Reproduce exactly the lines that run from the start of the records below to the line with "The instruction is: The", inclusive.

| Source information |
--- START ---

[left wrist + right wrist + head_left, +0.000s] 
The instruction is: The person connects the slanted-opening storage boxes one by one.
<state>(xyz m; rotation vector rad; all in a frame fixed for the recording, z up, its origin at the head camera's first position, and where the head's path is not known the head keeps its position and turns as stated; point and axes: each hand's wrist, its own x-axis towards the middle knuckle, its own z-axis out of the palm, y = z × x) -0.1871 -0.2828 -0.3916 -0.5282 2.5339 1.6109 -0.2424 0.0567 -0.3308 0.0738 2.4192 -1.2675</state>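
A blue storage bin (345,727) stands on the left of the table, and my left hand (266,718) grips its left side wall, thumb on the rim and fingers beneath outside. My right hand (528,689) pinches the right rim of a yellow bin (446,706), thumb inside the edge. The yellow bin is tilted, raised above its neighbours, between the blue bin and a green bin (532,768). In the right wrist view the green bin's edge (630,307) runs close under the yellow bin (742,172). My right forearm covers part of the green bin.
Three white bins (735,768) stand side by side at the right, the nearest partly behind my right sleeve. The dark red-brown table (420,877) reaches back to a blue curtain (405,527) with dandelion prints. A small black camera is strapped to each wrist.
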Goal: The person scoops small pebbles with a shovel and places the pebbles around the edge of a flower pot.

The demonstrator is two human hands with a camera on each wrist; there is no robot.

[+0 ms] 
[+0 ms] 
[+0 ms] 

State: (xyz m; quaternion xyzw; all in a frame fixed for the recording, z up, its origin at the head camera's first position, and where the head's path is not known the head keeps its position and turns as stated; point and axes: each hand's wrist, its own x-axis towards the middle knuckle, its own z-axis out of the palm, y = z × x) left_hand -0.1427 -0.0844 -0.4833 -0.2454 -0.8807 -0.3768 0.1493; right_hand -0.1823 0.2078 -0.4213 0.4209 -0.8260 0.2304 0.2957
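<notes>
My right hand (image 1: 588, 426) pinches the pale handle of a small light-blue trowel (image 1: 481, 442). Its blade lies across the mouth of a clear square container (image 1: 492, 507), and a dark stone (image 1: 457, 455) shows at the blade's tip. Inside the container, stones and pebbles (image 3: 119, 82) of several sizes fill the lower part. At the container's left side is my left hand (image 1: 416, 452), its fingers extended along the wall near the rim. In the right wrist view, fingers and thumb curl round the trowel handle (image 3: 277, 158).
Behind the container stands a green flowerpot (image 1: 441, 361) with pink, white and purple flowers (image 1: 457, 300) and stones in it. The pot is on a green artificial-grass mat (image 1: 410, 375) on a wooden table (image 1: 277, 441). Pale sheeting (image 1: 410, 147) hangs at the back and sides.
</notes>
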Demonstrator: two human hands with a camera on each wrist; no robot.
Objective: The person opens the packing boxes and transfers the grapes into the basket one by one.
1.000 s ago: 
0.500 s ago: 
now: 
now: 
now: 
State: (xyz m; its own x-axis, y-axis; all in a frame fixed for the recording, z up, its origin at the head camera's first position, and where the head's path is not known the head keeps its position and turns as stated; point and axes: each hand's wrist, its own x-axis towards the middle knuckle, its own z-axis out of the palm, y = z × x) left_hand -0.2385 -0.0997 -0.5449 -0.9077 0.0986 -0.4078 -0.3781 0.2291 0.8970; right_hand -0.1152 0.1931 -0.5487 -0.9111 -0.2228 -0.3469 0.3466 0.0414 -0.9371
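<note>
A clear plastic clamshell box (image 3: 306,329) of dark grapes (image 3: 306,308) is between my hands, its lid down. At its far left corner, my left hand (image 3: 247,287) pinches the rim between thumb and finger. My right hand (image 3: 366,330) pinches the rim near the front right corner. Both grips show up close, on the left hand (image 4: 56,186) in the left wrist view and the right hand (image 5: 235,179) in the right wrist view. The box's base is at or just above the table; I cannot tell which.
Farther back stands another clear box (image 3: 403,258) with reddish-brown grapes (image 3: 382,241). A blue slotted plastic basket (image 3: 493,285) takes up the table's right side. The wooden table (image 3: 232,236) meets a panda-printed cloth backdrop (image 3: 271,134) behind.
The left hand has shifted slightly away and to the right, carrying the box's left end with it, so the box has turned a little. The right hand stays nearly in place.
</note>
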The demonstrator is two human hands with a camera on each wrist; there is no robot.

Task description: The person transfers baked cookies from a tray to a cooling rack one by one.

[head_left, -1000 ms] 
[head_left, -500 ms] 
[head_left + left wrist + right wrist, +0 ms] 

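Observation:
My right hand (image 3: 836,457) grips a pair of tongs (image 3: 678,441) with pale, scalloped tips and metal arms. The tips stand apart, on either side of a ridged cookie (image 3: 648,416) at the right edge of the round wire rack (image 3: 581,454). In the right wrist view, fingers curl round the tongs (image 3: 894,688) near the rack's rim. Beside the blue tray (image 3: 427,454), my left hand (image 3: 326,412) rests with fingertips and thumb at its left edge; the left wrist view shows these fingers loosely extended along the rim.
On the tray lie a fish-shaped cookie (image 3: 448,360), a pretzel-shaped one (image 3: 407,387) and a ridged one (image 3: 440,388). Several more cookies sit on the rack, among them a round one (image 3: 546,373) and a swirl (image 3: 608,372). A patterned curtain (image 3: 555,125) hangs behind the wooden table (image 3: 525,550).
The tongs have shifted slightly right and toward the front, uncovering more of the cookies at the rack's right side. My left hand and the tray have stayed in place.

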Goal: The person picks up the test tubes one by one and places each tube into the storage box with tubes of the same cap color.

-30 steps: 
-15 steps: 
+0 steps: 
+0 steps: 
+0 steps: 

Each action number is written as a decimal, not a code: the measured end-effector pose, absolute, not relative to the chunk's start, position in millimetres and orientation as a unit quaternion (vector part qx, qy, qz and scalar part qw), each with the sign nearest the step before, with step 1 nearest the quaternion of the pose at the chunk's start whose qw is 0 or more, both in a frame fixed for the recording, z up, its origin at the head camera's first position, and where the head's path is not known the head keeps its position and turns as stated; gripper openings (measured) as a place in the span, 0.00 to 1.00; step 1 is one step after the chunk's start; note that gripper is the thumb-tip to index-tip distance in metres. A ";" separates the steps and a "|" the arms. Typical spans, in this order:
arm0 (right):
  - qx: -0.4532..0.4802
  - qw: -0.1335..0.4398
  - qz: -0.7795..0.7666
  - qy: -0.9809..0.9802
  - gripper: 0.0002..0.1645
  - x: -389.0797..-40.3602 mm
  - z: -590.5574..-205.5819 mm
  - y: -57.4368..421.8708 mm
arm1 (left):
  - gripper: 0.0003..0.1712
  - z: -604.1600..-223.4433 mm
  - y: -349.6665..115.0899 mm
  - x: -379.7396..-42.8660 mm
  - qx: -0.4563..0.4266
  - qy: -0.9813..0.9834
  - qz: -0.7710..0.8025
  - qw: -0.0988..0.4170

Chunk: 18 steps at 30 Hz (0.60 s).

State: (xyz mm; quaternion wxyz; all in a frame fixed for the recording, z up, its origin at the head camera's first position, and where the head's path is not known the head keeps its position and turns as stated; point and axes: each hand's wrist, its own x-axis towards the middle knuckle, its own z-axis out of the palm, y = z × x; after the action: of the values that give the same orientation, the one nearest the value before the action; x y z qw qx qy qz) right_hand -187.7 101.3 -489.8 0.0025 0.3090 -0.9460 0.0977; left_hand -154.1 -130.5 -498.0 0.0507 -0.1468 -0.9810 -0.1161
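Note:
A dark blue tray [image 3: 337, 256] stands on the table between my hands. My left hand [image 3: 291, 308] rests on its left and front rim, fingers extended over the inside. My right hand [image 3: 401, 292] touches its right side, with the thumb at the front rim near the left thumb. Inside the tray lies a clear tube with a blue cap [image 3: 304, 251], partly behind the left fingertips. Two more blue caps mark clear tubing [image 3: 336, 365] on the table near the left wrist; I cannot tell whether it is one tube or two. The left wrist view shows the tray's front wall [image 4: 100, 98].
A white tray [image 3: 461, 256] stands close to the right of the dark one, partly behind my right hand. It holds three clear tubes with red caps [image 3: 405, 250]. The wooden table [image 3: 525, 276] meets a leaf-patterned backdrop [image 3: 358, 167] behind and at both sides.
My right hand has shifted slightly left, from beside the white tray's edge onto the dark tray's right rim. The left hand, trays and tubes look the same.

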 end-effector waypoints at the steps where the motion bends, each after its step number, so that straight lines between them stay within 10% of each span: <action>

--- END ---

| Written solution |
[left wrist + right wrist + head_left, +0.000s] 
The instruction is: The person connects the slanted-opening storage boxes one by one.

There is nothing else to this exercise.